Among the number of animal advocates who I most admire are Karen Davis, president and founder of United Poultry Concerns, and the philosopher Peter Singer. In a movement that isn’t always capable of rational and respectful debate on ideas and strategy, Karen makes the case in this thoughtful and fascinating article that Peter’s ethical stance on the moral and legal status of animals — and, in particular, chickens — has changed since the publication of his important book Animal Liberation in 1975. She discusses various statements and actions Peter has taken and discusses them within the context of the place poultry occupy in the animal liberation struggle. She concludes that Peter
condemns the cruelty and environmental havoc of factory farming and observes that ‘ultimately, we should be aiming to eat vegetarian diets,’ which is all well and good, but he is no longer an inspiration for animal liberation.
What do you think?
What has always bothered me about Singer’s utilitarianism is the completely unexplained and unreasonable elevation of human planning. Surely the instant the human being is dead, she or he no longer suffers over the loss of those plans. In fact, those plans are almost solely the machinations of an ego–which is a construct anyhow–and have no real value in practical existence.
I fail to see how planning is morally valuable. If I plan on liberating 100 cows and I die before I am able to enact the plan, the tragedy is for the cows who continue to suffer, not for the plan itself. Why should the plan or planner have extra value if there is no extra suffering?

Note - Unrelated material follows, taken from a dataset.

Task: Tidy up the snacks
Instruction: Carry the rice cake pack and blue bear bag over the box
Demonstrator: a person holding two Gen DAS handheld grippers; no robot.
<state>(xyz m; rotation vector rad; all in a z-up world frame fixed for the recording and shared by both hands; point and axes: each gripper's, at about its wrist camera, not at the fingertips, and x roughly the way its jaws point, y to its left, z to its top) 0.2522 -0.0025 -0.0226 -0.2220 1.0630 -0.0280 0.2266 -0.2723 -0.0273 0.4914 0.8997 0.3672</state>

The way I see it, pain and suffering do not belong to anybody. Ownership as a concept depends upon an ego, and if we cannot own an animal, why can we own pain and suffering? The individual suffers, but the suffering is the concern, not the abstraction of the self or individual. In this way, we consider the decision that results in the least amount of suffering the ethical one, not the one that least offends the highest ethical beings.